**Task brief**
Output, without alteration, the first line of the entries and each line after it, stopping with the line that contains "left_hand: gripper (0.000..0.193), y".

**Data extracted from a collection**
..........

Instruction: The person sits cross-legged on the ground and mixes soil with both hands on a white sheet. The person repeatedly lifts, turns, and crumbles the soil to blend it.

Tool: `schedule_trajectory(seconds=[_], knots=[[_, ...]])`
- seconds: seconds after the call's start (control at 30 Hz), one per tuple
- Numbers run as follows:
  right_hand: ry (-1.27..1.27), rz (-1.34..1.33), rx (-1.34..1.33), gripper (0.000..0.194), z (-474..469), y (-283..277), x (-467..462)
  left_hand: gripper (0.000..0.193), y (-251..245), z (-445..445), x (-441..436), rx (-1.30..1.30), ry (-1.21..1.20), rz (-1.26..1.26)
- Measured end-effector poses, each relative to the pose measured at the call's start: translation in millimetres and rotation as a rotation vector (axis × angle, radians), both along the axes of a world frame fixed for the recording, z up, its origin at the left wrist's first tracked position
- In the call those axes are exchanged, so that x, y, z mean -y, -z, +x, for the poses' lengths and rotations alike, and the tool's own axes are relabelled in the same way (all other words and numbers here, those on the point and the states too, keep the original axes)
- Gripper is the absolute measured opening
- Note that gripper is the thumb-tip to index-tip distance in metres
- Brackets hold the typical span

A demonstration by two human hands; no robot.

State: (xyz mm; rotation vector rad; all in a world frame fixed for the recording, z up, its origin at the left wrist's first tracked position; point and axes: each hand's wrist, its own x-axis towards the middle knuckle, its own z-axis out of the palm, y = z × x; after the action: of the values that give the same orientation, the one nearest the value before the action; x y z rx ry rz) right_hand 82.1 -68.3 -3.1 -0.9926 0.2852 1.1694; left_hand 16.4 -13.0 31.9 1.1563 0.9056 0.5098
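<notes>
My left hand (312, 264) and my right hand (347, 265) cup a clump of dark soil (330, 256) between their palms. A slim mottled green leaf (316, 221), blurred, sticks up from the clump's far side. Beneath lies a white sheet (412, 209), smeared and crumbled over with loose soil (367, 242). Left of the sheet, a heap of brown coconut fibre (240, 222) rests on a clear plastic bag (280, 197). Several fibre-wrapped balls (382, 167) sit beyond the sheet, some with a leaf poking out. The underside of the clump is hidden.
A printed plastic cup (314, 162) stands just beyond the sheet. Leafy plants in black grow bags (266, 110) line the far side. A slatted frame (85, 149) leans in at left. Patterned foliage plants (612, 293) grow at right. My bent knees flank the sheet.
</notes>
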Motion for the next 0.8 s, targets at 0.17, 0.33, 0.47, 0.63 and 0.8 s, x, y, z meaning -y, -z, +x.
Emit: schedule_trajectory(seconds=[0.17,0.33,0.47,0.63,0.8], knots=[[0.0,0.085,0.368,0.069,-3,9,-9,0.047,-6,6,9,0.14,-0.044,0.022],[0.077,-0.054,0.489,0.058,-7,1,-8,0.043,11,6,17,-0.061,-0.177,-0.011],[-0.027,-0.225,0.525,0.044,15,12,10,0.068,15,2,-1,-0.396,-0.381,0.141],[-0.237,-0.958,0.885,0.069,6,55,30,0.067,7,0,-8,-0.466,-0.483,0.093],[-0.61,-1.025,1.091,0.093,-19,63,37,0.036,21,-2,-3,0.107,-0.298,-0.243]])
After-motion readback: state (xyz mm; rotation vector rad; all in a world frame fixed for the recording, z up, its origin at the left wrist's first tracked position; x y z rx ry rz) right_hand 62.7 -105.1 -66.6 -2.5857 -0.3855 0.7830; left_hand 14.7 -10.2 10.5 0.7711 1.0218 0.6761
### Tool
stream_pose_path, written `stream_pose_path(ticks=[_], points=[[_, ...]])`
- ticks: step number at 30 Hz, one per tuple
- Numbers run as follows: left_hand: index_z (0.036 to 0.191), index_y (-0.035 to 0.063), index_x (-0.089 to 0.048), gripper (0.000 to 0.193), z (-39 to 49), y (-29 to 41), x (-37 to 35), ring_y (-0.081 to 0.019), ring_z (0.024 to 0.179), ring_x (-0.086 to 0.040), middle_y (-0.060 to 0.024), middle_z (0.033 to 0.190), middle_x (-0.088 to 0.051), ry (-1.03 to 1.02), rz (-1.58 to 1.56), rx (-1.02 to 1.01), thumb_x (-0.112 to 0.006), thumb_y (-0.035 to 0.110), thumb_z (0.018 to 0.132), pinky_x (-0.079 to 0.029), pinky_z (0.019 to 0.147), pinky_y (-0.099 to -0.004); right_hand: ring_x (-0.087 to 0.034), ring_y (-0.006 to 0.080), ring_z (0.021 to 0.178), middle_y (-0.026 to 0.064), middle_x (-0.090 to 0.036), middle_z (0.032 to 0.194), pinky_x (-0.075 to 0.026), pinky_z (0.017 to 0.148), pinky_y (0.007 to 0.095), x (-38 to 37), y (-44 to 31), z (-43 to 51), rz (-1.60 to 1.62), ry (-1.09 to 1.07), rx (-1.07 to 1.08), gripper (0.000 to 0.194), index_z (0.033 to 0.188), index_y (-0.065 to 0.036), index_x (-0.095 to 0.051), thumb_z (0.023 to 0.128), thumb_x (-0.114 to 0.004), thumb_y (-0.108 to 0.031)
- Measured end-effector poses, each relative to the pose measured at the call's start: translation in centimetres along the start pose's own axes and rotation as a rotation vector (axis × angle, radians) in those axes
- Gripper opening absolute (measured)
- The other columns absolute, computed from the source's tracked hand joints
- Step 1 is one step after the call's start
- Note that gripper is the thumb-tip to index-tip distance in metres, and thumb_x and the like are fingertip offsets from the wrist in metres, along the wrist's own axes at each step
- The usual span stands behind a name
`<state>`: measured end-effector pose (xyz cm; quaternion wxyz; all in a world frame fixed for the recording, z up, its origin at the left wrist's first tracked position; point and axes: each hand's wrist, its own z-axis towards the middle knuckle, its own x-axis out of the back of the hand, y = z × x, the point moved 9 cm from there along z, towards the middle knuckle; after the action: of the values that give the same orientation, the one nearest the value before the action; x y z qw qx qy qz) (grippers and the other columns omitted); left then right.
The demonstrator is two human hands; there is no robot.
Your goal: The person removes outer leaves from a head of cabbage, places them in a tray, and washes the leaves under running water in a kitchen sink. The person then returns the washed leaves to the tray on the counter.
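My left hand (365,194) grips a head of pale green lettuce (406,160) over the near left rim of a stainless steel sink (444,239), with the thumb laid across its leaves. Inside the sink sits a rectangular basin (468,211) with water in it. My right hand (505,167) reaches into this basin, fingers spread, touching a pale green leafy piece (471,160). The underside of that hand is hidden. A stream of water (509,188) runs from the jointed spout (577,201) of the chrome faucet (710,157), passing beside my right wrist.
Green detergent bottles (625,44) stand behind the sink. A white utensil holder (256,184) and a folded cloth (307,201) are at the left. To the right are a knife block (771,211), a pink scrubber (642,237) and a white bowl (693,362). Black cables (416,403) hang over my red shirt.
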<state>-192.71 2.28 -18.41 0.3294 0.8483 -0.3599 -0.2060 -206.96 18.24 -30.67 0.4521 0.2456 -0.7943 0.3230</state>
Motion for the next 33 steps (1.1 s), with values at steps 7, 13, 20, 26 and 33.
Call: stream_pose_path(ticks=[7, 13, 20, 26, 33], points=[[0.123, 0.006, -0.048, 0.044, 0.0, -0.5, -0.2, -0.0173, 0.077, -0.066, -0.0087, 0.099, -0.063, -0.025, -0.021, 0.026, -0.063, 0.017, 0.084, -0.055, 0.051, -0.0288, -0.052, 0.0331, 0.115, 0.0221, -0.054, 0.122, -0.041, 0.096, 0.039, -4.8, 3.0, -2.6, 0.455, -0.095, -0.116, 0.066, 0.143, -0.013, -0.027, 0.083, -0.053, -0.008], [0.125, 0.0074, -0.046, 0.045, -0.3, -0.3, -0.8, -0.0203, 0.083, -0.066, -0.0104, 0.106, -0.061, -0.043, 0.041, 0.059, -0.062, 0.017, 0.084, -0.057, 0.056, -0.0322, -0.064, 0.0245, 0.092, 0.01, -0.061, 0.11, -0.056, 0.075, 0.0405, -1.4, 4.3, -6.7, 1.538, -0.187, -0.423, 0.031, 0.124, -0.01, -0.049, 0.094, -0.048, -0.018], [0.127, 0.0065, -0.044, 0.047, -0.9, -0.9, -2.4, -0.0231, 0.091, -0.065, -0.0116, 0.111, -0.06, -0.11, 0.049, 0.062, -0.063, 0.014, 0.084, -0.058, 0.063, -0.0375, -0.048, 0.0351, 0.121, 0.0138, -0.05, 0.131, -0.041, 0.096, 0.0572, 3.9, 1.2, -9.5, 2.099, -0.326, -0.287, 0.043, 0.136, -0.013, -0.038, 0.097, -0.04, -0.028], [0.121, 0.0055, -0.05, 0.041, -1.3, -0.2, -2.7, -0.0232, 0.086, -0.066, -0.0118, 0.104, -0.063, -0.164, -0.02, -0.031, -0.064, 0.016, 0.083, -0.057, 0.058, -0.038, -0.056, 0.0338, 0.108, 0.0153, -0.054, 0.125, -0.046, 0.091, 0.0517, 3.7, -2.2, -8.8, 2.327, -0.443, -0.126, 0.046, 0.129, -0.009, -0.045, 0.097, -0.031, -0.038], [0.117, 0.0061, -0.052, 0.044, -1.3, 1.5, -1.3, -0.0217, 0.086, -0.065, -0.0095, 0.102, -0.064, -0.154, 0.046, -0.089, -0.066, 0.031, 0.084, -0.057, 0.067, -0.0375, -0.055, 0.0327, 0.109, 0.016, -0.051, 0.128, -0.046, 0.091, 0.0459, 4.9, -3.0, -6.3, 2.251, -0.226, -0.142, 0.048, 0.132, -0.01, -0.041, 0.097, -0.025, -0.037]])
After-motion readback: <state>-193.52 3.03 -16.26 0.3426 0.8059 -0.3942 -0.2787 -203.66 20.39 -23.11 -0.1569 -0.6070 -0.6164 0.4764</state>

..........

**Response box**
Instruction: The person sits cross-legged on the ground and mixes soil with both hands on a white sheet. The person repeatedly lifts, turns, and crumbles the soil to blend it.

Tool: `schedule_trajectory(seconds=[_], knots=[[_, ...]])`
- seconds: seconds after the call's start (control at 30 Hz), one per tuple
- Numbers run as follows:
  right_hand: ry (-1.27..1.27), rz (-1.34..1.33), rx (-1.34..1.33), gripper (0.000..0.194), z (-474..469), y (-283..277), x (-467..462)
  left_hand: gripper (0.000..0.193), y (-251..245), z (-445..445), x (-441..436), rx (-1.30..1.30), ry (-1.21..1.20), rz (-1.26..1.26)

At this stage, the exercise is finished.